SPOTLIGHT June 2016: Susanna White, Director, OUR KIND OF TRAITOR
Hot on the heels of Susanne Bier’s tense miniseries The Night Manager comes Our Kind of Traitor, a second suspenseful John le Carré adaptation to be directed by a woman, British filmmaker Susanna White. A couple on holiday—Ewan McGregor as poetry professor Perry and Naomie Harris as high-profile lawyer Gail—risk their own lives to help Russian money launderer Dima, played by a scene-stealing Stellan Skarsgård, defect to the UK. A lifelong fan of thrillers the opportunity to direct one herself as her sophomore feature—her first was Nanny McPhee Returns (2010)—was one White couldn’t resist. Read on…
“When you’re going to commit two years of your life to something, you’ve got to have fallen in love with it,” she tells the website heyguys.com of the film, which opens stateside July 1. “And le Carré writes these complex, layered, flawed, essentially sad people. It’s quite Hitchcockian in that Perry is an everyman who gets caught up in this debacle, the MI6 characters are not at the heart of this piece which you’d associate more with Hitchcock than le Carré.”
Early Career
White was only eight years old when she realized that she wanted to be a filmmaker. Her Brownie troupe was invited to a taping of Crackerjack!, a long-running UK kids TV series. While the other girls hoped to be picked to be on the show, White was fascinated by what went on behind the scenes. Before long, she had convinced her parents to buy her a Super 8 camera and she started making movies with friends.
After studying English at Oxford, White was awarded a Fulbright scholarship to attend UCLA, where she concentrated on film.
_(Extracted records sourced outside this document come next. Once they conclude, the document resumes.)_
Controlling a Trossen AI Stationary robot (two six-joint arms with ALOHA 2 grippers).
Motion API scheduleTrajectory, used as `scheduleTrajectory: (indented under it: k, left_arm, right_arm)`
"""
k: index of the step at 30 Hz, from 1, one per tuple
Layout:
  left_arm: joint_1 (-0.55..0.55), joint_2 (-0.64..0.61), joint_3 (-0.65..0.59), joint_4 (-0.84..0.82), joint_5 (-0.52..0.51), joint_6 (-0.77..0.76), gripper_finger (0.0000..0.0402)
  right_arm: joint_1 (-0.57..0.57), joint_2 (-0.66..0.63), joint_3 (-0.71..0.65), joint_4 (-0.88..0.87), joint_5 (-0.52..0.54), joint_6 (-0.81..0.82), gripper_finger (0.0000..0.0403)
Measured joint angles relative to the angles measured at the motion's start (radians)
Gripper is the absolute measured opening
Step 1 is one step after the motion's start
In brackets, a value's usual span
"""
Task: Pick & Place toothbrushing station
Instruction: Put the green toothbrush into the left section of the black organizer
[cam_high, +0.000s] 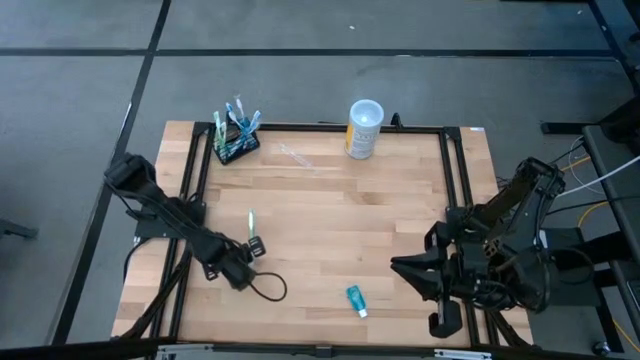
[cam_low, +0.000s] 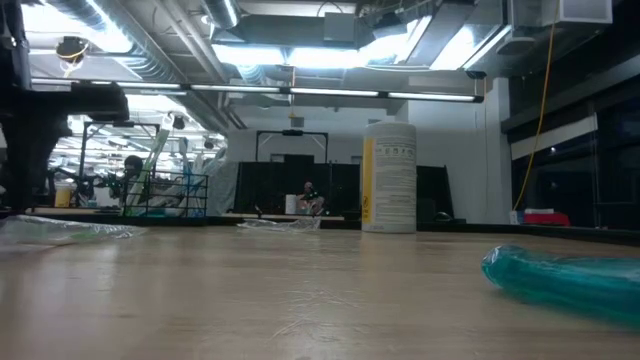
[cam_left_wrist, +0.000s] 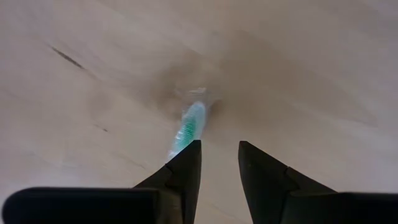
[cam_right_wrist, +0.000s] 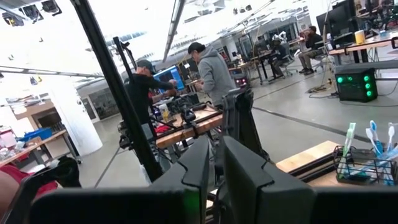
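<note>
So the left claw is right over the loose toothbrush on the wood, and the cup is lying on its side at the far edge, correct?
Not quite. The cup stands upright, as the low view shows. The left gripper is indeed down at the loose toothbrush on the table.

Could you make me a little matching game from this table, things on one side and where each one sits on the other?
Things:
1. toothbrush holder
2. white-and-yellow cup
3. teal tube
4. loose toothbrush

Places:
A. near edge, between the two arms
B. far left corner
C. lying just beyond the left gripper
D. far edge, right of centre

Pairs: 1-B, 2-D, 3-A, 4-C
</note>
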Motion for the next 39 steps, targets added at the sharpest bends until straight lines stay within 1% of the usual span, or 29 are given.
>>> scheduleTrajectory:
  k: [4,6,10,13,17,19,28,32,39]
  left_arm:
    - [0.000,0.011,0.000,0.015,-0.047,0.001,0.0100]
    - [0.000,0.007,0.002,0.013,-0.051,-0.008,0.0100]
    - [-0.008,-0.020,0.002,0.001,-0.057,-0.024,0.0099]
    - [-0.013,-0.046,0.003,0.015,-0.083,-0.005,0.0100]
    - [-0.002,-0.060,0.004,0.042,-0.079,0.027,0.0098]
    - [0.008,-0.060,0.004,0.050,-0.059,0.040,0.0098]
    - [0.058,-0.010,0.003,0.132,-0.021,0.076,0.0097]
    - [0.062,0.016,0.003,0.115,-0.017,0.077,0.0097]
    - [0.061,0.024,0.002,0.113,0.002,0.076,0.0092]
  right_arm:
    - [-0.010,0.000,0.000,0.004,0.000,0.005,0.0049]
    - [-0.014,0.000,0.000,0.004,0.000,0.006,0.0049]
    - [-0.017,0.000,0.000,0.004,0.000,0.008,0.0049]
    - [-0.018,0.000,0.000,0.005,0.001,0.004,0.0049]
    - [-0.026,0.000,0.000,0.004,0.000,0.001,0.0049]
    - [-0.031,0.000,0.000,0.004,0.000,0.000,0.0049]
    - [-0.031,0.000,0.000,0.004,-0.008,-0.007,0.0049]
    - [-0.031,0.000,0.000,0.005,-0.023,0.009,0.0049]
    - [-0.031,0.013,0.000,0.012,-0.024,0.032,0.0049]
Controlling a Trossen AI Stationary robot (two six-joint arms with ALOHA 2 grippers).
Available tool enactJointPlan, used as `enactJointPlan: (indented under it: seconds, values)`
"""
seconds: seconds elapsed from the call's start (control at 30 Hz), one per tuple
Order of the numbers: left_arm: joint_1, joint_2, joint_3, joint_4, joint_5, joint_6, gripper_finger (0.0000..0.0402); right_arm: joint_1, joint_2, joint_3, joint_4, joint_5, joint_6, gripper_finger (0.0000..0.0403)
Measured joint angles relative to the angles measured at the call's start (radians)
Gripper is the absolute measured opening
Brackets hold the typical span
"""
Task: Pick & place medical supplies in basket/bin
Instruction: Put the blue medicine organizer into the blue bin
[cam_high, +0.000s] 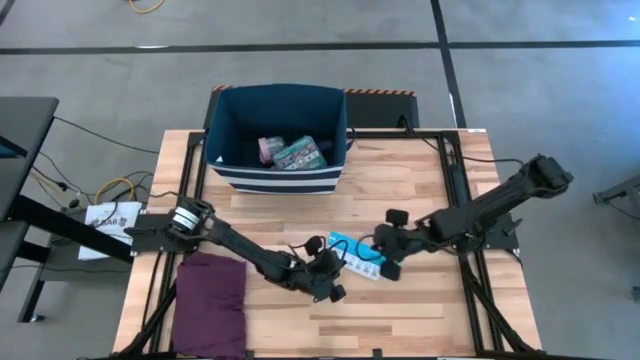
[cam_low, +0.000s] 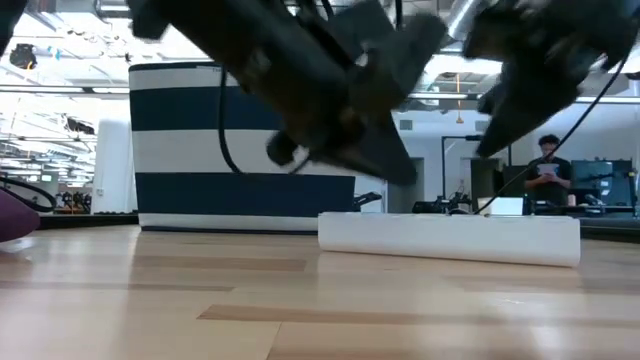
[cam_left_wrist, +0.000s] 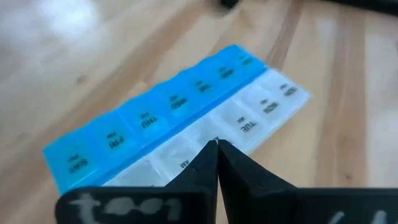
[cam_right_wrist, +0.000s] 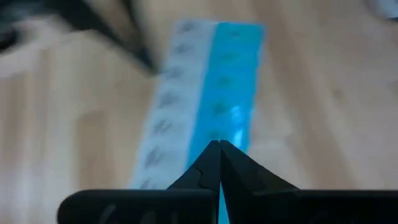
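Observation:
A blue-and-white pill strip (cam_high: 356, 256) lies flat on the wooden table near its middle; in the low view it is a long white bar (cam_low: 450, 240). My left gripper (cam_high: 337, 288) is shut and hovers just above the strip's near-left end, its tips over the white row (cam_left_wrist: 217, 144). My right gripper (cam_high: 384, 264) is also shut and hangs above the strip's right end (cam_right_wrist: 219, 144). The navy bin (cam_high: 278, 178) with white stripes stands at the table's far edge. It holds a pink tub (cam_high: 267, 148) and a green-red packet (cam_high: 297, 153).
A folded purple cloth (cam_high: 210, 302) lies at the table's near left corner. Bare wood stretches between the strip and the bin. Beyond the table a person (cam_low: 548, 172) stands in the room.

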Motion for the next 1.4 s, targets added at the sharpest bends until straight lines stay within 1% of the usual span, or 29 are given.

She spent a dozen years making documentaries for BBC2 before she was able to transition to miniseries, episodic TV, and TV movies. She shared a 2006 BAFTA TV award for Best Drama Serial for Bleak House, and in 2007, earned an Emmy nomination for her direction of the miniseries Jane Eyre. She earned a second nomination for the gritty, Iraq invasion miniseries that was her breakthrough, Generation Kill
“As a woman, the film I was offered immediately after Generation Kill was Nanny McPhee and The Big Bang, not the obvious choice of someone who’s just done a war series,” she notes to DIY Film.
On Gender Imbalance
On the publicity circuit, promoting Our Kind of Traitor in the UK, where it opened in May, White has used the platform the film has given her to talk not just about her own work but also about the state of the industry for women in general. She is active in promoting opportunity for women filmmakers and she is involved with Directors UK and its efforts to improve access and right the current gender imbalance.
“There is certainly a much healthier proportion of women directing in factual programs on television (in the UK) where they are in charge of very small crews – one or two people – but the gender bias starts as soon as you move into drama where the director can be in charge of hundreds of people,” White tells IBTimes UK.
“Sadly, the proportion of women directing in television drama is not much better than in feature films at around 13% in the UK and this is part of the problem. The industry is risk averse and favors backing people with experience but if you are a woman it is much harder to gain that experience and therefore make the transition from television drama into feature films.”
The director notes that only around three percent of thrillers are directed by women, so she joins a select group in helming Our Kind of Traitor. She took the job, because she loved Hossein Amini’s screenplay and its cinematic potential and relished working with the cast. The story also resonated with her with its undercurrent of marital strife set against the spine-tingling suspense at the tale’s forefront.
Underlying Gender Issues
“The marriage fascinated me, it felt very contemporary,” she reveals to heyguys.com. “To have two people with demanding jobs they’re struggling to hold down, and the fact Naomie’s character was earning more than Ewan’s and that made him feel emasculated.
“I really hope people connect to that, because it really mattered to me. A lot of the film for me is looking at gender issues. At the beginning of the screenplay it was written for a dozen pretty ballerinas to tiptoe across a stage, but I made this choice to get Carlos Acosta instead, suspended in the air. For me, a lot of the film is examining what it is to be a man in 2016. What’s it like for a man who has a wife who is more successful than he is? Even though he’s so right on, and he’s proud of her for doing it, there’s a bit of him that feels emasculated by that and it’s his weak spot.”
Gender inequality in filmmaking has been a hot topic this year, and White believes real change is on the near horizon. Certainly, both Biers’ The Night Manager and White’s Our Kind of Traitor indicate new opportunities for women.
It’s a development White relishes, telling IBTimes UK, “I actually feel really excited for the future – I feel we are on the cusp of real change where we will have a cinema that more genuinely reflects our culture and the culture we would like to have and that is a very exciting possibility.”
Why Susanna White is in the SPOTLIGHT:
White says she didn’t take Our Kind of Traitor to buck trends, yet she does, becoming one of a select group of woman taking on a traditionally masculine drama. Coupled with her activism on behalf of other women seeking careers in film, makes the time right for her turn in the AWFJ SPOTLIGHT.